Very neat place you have there. Your future plans sounds great too 


Cheers,

Ebbe Jørgensen


----------



## craig79 (Apr 17, 2008)

Bike looks a bit like mine :









Craig.


----------



## RRobert (Aug 10, 2007)

thanks for all the nice comments. cant wait to get stuck in about the painting and flooring. got some awesome photographs of the TT printed off huge and getting them up too.
take it easy:thumb:


----------



## Ducky (Mar 19, 2007)

Love that garage matey, sweet bike too! :thumb:


----------



## Guest (Aug 19, 2008)

You sir, 
are one lucky man!
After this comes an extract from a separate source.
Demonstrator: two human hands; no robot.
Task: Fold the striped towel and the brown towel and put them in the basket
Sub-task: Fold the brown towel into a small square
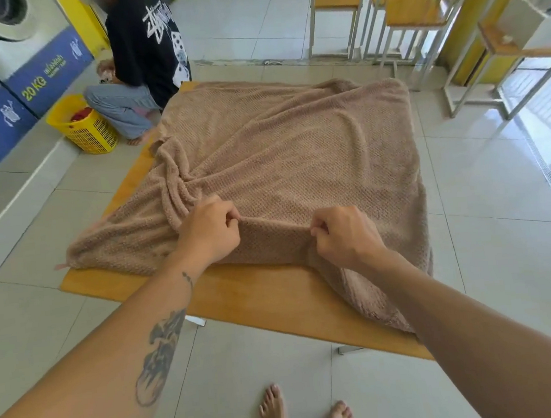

I love the TT, and thats one awesome garage you have there. :thumb:


----------



## ianFRST (Sep 19, 2006)

cool garage.

id have to put some bars or something across the windows though


----------



## RRobert (Aug 10, 2007)

ianFRST said:


> cool garage.
> 
> id have to put some bars or something across the windows though


is that a reflection ( no pun intended ) of Burton On Trent? Just pulling your leg.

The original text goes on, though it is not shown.